(TASK TO COMPLETE) Print the data again, exactly.

(DATASET EXTRACT)

______________________________

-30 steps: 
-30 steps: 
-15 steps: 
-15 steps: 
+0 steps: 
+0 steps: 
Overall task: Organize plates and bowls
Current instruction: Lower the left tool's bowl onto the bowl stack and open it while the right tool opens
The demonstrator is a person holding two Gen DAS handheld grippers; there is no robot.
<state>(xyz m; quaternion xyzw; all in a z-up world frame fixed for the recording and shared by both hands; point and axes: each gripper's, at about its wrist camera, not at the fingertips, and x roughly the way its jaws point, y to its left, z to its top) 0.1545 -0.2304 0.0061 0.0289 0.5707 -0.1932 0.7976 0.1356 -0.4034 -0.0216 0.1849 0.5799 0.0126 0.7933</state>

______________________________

(OUTPUT OF THE EXERCISE)
-30 steps: 
-30 steps: 
-15 steps: 
-15 steps: 
+0 steps: 
+0 steps: 
Overall task: Organize plates and bowls
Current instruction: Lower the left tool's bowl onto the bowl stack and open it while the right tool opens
The demonstrator is a person holding two Gen DAS handheld grippers; there is no robot.
<state>(xyz m; quaternion xyzw; all in a z-up world frame fixed for the recording and shared by both hands; point and axes: each gripper's, at about its wrist camera, not at the fingertips, and x roughly the way its jaws point, y to its left, z to its top) 0.1545 -0.2304 0.0061 0.0289 0.5707 -0.1932 0.7976 0.1356 -0.4034 -0.0216 0.1849 0.5799 0.0126 0.7933</state>

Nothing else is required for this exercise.